SOCRATES: Then I will proceed, and ask whether you also agree with me, and whether you think that I spoke the truth when I further said to Gorgias and Polus that cookery in my opinion is only an experience, and not an art at all; and that whereas medicine is an art, and attends to the nature and constitution of the patient, and has principles of action and reason in each case, cookery in attending upon pleasure never regards either the nature or reason of that pleasure to which she devotes herself, but goes straight to her end, nor ever considers or calculates anything, but works by experience and routine, and just preserves the recollection of what she has usually done when producing pleasure. And first, I would have you consider whether I have proved what I was saying, and then whether there are not other similar processes which have to do with the soul–some of them processes of art, making a provision for the soul’s highest interest– others despising the interest, and, as in the previous case, considering only the pleasure of the soul, and how this may be acquired, but not considering what pleasures are good or bad, and having no other aim but to afford gratification, whether good or bad. In my opinion, Callicles, there are such processes, and this is the sort of thing which I term flattery, whether concerned with the body or the soul, or whenever employed with a view to pleasure and without any consideration of good and evil. And now I wish that you would tell me whether you agree with us in this notion, or whether you differ.

CALLICLES: I do not differ; on the contrary, I agree; for in that way I shall soonest bring the argument to an end, and shall oblige my friend Gorgias.

SOCRATES: And is this notion true of one soul, or of two or more?

CALLICLES: Equally true of two or more.

SOCRATES: Then a man may delight a whole assembly, and yet have no regard for their true interests?

CALLICLES: Yes.

SOCRATES: Can you tell me the pursuits which delight mankind–or rather, if you would prefer, let me ask, and do you answer, which of them belong to the pleasurable class, and which of them not? In the first place, what say you of flute-playing? Does not that appear to be an art which seeks only pleasure, Callicles, and thinks of nothing else?

CALLICLES: I assent.

SOCRATES: And is not the same true of all similar arts, as, for example, the art of playing the lyre at festivals?

CALLICLES: Yes.

SOCRATES: And what do you say of the choral art and of dithyrambic poetry?–are not they of the same nature? Do you imagine that Cinesias the son of Meles cares about what will tend to the moral improvement of his hearers, or about what will give pleasure to the multitude?
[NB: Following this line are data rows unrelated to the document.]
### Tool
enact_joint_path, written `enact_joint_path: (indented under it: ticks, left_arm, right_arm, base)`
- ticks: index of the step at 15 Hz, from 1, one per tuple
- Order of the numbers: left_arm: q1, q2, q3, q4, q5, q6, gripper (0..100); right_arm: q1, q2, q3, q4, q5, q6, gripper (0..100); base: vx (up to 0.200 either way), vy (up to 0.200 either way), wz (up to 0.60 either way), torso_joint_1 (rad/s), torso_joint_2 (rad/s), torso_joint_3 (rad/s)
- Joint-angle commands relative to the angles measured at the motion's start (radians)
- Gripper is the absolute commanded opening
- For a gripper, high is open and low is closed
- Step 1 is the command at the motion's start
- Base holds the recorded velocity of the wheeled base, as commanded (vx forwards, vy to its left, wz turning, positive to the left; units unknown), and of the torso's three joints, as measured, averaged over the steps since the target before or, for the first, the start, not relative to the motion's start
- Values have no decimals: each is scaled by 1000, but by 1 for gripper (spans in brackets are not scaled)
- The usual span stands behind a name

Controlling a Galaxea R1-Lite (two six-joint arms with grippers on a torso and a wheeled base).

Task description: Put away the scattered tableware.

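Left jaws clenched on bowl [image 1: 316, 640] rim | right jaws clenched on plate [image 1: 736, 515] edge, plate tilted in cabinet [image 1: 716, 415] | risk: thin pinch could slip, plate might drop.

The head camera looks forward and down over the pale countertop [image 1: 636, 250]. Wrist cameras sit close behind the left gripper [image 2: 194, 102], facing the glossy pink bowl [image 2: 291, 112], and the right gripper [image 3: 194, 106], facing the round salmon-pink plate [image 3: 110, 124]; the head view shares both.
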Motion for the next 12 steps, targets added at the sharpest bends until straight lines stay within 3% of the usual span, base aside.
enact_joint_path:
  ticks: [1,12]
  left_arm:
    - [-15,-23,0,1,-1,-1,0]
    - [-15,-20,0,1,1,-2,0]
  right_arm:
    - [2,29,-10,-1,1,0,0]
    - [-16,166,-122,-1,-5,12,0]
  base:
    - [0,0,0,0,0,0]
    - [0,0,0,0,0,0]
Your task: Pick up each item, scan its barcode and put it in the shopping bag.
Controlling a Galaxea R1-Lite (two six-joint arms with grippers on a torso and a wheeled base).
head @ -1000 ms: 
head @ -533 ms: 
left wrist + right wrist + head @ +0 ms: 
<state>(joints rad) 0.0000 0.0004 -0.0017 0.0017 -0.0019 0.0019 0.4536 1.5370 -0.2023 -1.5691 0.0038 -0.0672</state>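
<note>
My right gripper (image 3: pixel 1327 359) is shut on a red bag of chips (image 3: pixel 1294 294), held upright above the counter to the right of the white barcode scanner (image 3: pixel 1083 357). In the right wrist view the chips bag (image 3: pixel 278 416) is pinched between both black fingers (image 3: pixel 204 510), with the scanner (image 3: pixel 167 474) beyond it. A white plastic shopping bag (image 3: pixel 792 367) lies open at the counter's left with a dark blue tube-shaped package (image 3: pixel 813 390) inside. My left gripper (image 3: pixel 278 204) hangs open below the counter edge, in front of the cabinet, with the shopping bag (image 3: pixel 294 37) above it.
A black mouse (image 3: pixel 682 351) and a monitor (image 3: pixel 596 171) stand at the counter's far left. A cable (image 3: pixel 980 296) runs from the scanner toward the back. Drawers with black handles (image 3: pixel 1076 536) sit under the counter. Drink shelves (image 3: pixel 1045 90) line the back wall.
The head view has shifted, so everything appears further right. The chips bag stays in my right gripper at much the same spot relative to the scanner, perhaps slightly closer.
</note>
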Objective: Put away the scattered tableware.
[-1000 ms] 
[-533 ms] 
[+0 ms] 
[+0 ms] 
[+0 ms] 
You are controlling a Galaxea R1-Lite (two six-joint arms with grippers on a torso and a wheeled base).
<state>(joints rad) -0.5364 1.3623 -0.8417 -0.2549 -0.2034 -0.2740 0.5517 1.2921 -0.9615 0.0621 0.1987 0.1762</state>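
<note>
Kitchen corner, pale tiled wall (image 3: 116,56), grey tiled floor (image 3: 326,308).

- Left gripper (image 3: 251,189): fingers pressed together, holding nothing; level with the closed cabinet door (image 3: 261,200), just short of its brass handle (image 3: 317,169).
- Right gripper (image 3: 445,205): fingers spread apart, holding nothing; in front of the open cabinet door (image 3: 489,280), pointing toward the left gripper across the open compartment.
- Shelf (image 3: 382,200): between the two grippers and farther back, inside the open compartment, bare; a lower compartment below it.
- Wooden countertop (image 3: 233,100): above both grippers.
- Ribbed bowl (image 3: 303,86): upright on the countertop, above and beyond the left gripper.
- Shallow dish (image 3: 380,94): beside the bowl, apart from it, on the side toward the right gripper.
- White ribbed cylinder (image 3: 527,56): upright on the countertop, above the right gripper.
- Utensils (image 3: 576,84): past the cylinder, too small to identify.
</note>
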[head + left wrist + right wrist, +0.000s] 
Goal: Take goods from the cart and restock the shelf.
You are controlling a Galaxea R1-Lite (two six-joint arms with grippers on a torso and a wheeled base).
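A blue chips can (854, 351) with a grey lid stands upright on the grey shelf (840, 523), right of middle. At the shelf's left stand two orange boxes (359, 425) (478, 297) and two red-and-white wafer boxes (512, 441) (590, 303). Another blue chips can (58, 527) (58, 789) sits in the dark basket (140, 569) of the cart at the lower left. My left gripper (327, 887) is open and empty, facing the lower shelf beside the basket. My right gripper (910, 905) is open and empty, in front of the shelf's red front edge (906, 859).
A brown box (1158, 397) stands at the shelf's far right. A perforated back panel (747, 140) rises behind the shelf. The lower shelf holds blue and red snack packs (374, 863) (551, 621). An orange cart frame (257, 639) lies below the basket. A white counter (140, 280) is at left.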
CALLICLES: There can be no mistake about Cinesias, Socrates.

SOCRATES: And what do you say of his father, Meles the harp-player? Did he perform with any view to the good of his hearers? Could he be said to regard even their pleasure? For his singing was an infliction to his audience. And of harp-playing and dithyrambic poetry in general, what would you say? Have they not been invented wholly for the sake of pleasure?

CALLICLES: That is my notion of them.

SOCRATES: And as for the Muse of Tragedy, that solemn and august personage–what are her aspirations? Is all her aim and desire only to give pleasure to the spectators, or does she fight against them and refuse to speak of their pleasant vices, and willingly proclaim in word and song truths welcome and unwelcome?–which in your judgment is her character?

CALLICLES: There can be no doubt, Socrates, that Tragedy has her face turned towards pleasure and the gratification of the audience.

SOCRATES: And is not that the sort of thing, Callicles, which we were just now describing as flattery?

CALLICLES: Quite true.

SOCRATES: Well now, suppose that we strip all poetry of song and rhythm and metre, there will remain speech? (Compare Republic.)

CALLICLES: To be sure.

SOCRATES: And this speech is addressed to a crowd of people?

CALLICLES: Yes.

SOCRATES: Then poetry is a sort of rhetoric?

CALLICLES: True.

SOCRATES: And do not the poets in the theatres seem to you to be rhetoricians?

CALLICLES: Yes.

SOCRATES: Then now we have discovered a sort of rhetoric which is addressed to a crowd of men, women, and children, freemen and slaves. And this is not much to our taste, for we have described it as having the nature of flattery.

CALLICLES: Quite true.

SOCRATES: Very good. And what do you say of that other rhetoric which addresses the Athenian assembly and the assemblies of freemen in other states? Do the rhetoricians appear to you always to aim at what is best, and do they seek to improve the citizens by their speeches, or are they too, like the rest of mankind, bent upon giving them pleasure, forgetting the public good in the thought of their own interest, playing with the people as with children, and trying to amuse them, but never considering whether they are better or worse for this?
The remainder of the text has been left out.